Business Defined IT Will Drive the IT Trends in 2015

by Hu Yoshida, Vice President and Chief Technology Officer, Hitachi Data Systems

For the past several years I have published top ten IT trends for the coming year, based up on my observations of the current year. Next year the trends will be an extension of this year’s trends, but with more clarity and urgency. You have already seen disruption in the market place as vendors struggle to align with the changing demands of the business. For 2015 these trends will be driven by the need for IT to embrace the third platform that IDC has identified that is built on the mega trends around mobility, cloud, social and big data. I believe these are business trends that define IT and will be the bases for the major IT trends in 2015 and beyond.

Business Defined IT

Mobility, cloud, social, and Big Data are four macro trends that will drive sustainable business growth and will require stronger IT and business collaboration. Businesses need mobility for their people to be more productive in a competitive world. Businesses need the agility and elasticity of cloud for on demand services. Businesses need social to understand the sentiments of their customer base and connect with them on a more direct level. Businesses need Big Data for predictive analysis to guide their decisions and validate their assumptions. IT must respond to these requirements and become an architect and broker of business services rather than an administrator of data center infrastructure. In 2015 not only will you see CIO’s become more astute in regards to the business drivers around these trends; they will invest more of their budgets in business driven initiatives and businesses will control more of the IT spend.

 

Drivers for Business Defined IT

 

In order for IT to focus more on business outcomes rather than infrastructure they will to need embrace technologies that converge, orchestrate, automate and integrate their infrastructure.  Instead of a “Do IT Your Self” approach to building an application platform by connecting server, storage, network; orchestrating all the element managers; and integrating it with the operating system and application’s stack; they should be able to consume infrastructure like they buy a car, without having to build the car from scratch, starting with the wheels and the engine.

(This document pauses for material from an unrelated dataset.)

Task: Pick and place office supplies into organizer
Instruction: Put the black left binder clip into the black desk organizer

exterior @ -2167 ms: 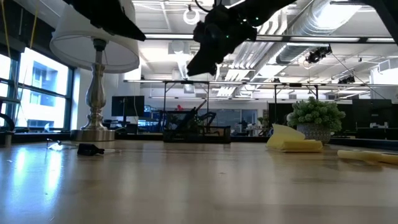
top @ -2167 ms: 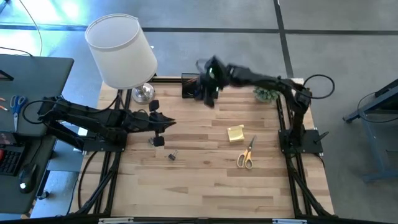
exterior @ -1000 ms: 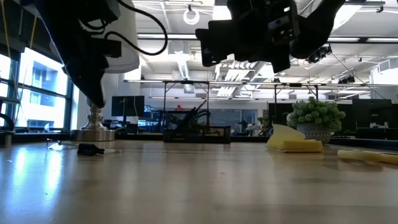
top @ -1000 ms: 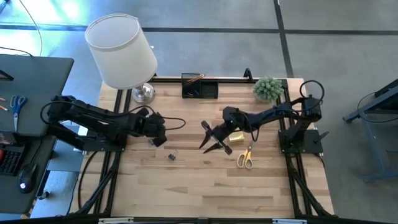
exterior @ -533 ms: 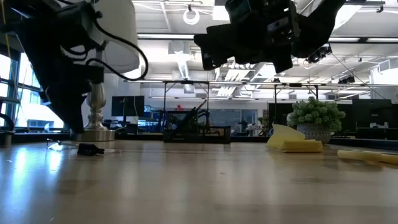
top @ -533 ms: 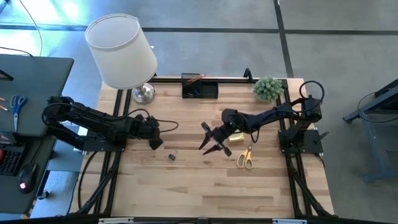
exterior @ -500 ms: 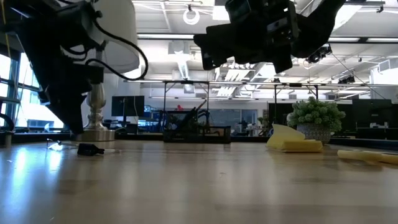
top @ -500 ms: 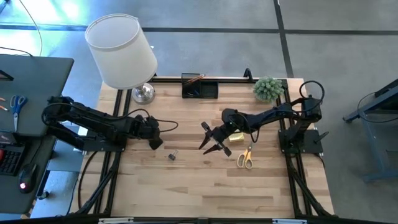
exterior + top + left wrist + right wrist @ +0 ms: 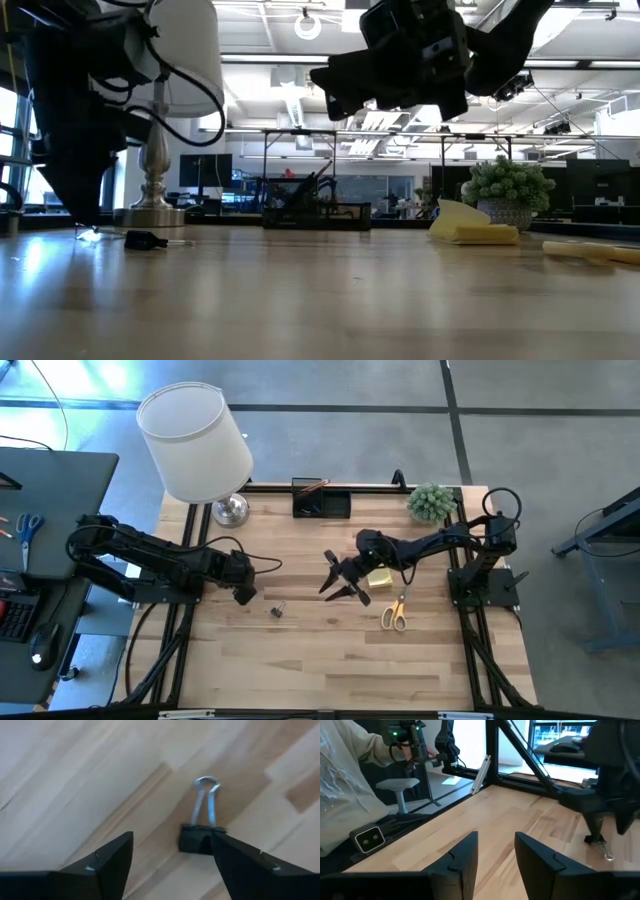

Business models for vendors and their channels are also being disrupted, and they are struggling to realign their portfolios. Amazon Cloud revenue was $2.6B in 2013 and displaced over $13B of IT spend that would have gone to traditional infrastructure vendors and their channels. Business defined IT will require Infrastructure vendors to provide more than just the infrastructure. They will need to provide orchestration, automation, and integration around their products to enable CIOs to focus on business outcomes. It is not enough for infrastructure vendors to build a bigger, faster, cheaper box. They must also provide the management and reporting software as well as services that support business defined IT.  Since most IT organizations have not hired staff since 2008, they are over loaded with work and do not have the bandwidth to implement new software and processes. Vendors and their channel partners will need to provide services to offload some of this work and enable IT to transition to this new paradigm. Vendors and their channels must be willing to share the risk and work as partners with IT through this transformation.